Yeah, so what? Splitting and common ancestry were important aspects of Darwin’s own theory produced in 1859. We just didn’t have the fancy word “fractal” back then.
- Echoing Fodor and Piattelli-Palmarini, Bennett minimizes the importance of natural selection in favor of “self-generating evolution”:
“Iterating these unpredictable changes over hundreds or thousands of generations will inevitably lead to evolutionary changes in addition to any that come about by the preferential survival of certain phenotypes. It follows that macroevolution may, over the longer-term, be driven largely by internally generated genetic change, not adaptation to a changing environment.”

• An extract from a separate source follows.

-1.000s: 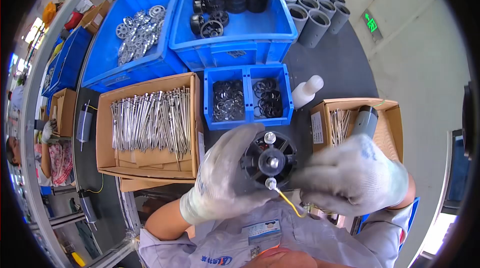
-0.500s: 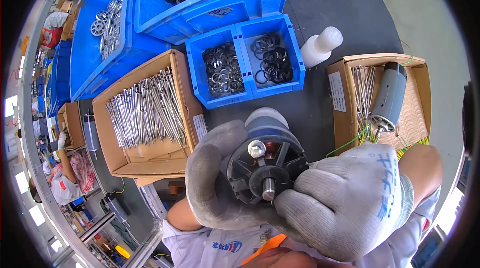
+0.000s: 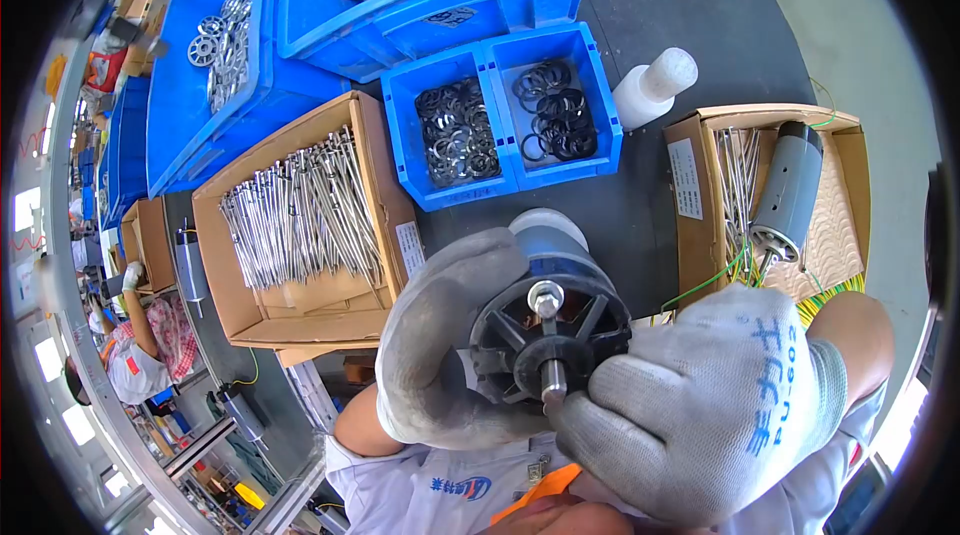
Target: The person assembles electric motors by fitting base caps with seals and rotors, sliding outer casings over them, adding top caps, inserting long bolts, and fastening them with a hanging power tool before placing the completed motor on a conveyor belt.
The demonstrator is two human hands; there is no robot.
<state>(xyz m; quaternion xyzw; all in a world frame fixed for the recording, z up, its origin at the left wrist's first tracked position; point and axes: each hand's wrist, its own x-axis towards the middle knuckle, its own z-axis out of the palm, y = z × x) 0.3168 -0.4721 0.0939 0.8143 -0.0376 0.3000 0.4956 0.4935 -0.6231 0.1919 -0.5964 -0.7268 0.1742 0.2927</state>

But how does “internally generated genetic change” produce adaptation? It may, through various genetic constraints, limit the type of variation available for the disposition of either selection or drift. But, pray tell, how do we explain the fishes’ fins, the polar bear’s coat, the flowers of angiosperms, the fangs of the tiger, the camouflage of the octopus, and all the myriad ways organisms make their living in adaptive ways, without invoking natural selection? Can “internally generated change” explain that appearance of design that was once taken as evidence for God, but is now seen as the product of natural selection. If Bennett has a third explanation for adaptive design, by all means let him give it.
This was the big problem with Fodor and Piattelli-Palmarini’s What Darwin Got Wrong. They argued that natural selection was not only unimportant, but incoherent; yet they had no substitute explanation for the appearance of design in animals and plants. “Internally generated genetic change” won’t do it. It may explain why there’s one adaptation rather than another, but not why there’s adaptation in the first place.

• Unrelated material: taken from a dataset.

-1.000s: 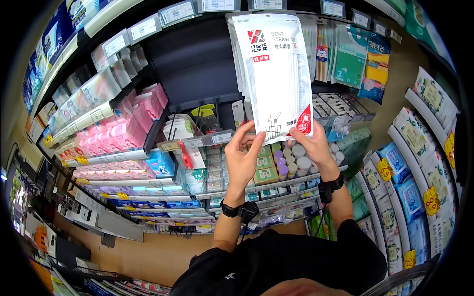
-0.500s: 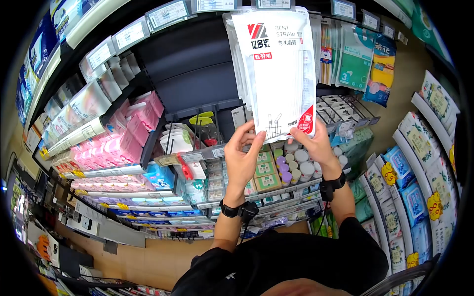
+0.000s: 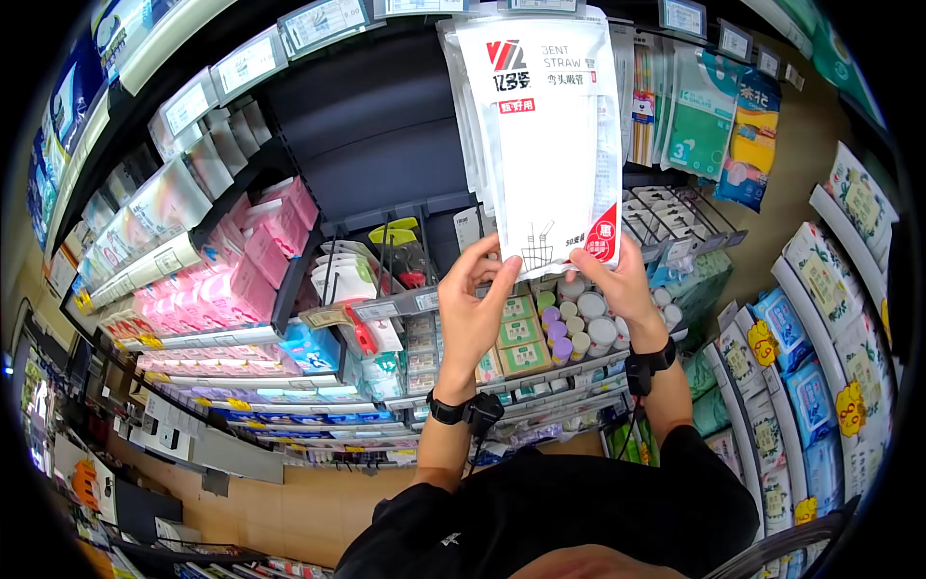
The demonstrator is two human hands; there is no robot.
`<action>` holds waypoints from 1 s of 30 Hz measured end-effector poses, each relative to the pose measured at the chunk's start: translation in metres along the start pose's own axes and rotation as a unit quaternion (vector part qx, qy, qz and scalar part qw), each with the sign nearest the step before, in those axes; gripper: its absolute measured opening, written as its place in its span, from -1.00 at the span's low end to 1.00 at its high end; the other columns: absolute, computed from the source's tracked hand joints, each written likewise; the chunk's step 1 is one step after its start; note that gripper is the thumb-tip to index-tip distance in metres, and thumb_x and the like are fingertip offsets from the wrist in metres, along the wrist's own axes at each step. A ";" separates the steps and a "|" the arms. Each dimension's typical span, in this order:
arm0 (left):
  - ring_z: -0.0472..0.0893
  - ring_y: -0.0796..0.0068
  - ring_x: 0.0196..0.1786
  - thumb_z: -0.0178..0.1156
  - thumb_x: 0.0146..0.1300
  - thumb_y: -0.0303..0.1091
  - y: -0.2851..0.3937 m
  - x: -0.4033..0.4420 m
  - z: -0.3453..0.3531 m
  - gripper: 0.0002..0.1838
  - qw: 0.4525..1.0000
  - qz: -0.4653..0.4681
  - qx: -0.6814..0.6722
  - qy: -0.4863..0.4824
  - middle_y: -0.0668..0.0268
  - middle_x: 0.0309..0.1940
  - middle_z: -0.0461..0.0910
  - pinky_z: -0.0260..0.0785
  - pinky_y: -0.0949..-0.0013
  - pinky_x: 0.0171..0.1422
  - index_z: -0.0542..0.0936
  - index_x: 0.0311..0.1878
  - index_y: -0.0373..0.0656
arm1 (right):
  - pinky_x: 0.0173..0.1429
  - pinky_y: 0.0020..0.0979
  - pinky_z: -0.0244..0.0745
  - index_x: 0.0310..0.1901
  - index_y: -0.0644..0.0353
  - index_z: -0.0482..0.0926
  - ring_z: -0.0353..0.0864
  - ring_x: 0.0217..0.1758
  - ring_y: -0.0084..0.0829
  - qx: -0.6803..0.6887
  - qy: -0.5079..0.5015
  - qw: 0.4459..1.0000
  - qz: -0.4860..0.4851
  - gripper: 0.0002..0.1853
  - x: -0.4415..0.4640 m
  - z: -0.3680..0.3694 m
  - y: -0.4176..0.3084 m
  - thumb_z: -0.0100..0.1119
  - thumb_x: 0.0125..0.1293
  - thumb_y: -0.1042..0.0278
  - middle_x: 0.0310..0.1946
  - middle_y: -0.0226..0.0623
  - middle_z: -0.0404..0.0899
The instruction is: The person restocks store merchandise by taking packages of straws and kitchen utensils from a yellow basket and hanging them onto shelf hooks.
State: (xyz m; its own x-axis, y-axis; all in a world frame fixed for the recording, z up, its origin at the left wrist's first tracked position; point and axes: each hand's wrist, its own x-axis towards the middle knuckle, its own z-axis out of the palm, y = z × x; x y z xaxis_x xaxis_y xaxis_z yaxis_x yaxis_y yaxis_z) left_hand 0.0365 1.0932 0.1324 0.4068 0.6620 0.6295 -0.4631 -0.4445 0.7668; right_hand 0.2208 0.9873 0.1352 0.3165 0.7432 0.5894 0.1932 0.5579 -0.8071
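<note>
Left hand pinches the bottom-left corner of the white rectangular plastic pouch of bent straws; right hand grips its bottom-right corner, thumb on the front face. The pouch stands near-upright, in front of the dark metal shelf back panel and hanging packets.

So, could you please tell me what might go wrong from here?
The left hand and right hand pinch the straw bag only at its bottom edge, so its top might tip. That top looks close to the price tags and could snag. If dropped, the bag might knock the jars below.
</note>
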 end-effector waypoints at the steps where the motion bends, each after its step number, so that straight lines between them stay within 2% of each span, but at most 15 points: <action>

- Finally, Bennett decries modern evolutionary theory because it can’t predict future evolution:
“There can be no “laws” of evolution. We may be able to reconstruct the sequence of events leading to the evolution of any given species or group after the fact, but we will not be able to generalise from these to other sequences of events. From a practical point of view, this means we will be unable to predict how species will respond to projected climate changes over next century. . . In the last analysis, evolution can be likened to the description of human history as “just one damn thing after another”, exactly as Fodor and Piattelli-Palmarini have argued.”
In my critique of Fodor and Piattelli-Palmarini’s book in The Nation, I showed how evolutionary explanations—even those dealing with the past—are indeed testable. Evolutionists are not just passive victims of history, doomed to make up post facto stories that can’t be tested. Clearly Bennett hasn’t though deeply about this issue, since even the most elementary evolution texts are filled with descriptions of experiments testing things like how mimicry works, the mechanisms of sexual selection, the effect of seed size on the evolution of bird beaks, and so on. And whoever said that the response of organisms to environmental changes must be absolutely predictable if evolutionary theory is to be seen as true? We have no idea what mutations will arise to help animals and plants adapt to new environments, nor about how evolution in one species may affect the environmental niches of another. So what? Nobody ever claimed—except for ignorant people like Bennett—that for evolutionary theory to be valid, we evolutionists must predict exactly how evolution is going to proceed. Nevertheless, we’re pretty good at one thing: predicting that microbes will adapt to new antibiotics! We just don’t know what mutations will be involved.
Articles like Bennett’s are infinitely depressing, not just because someone who seems to be credentialed in the field can misunderstand it so badly, but also because their drivel gets published in a place like New Scientist. I think most of us realized that the journal was going downhill anyway, but now it appears to be at rock bottom.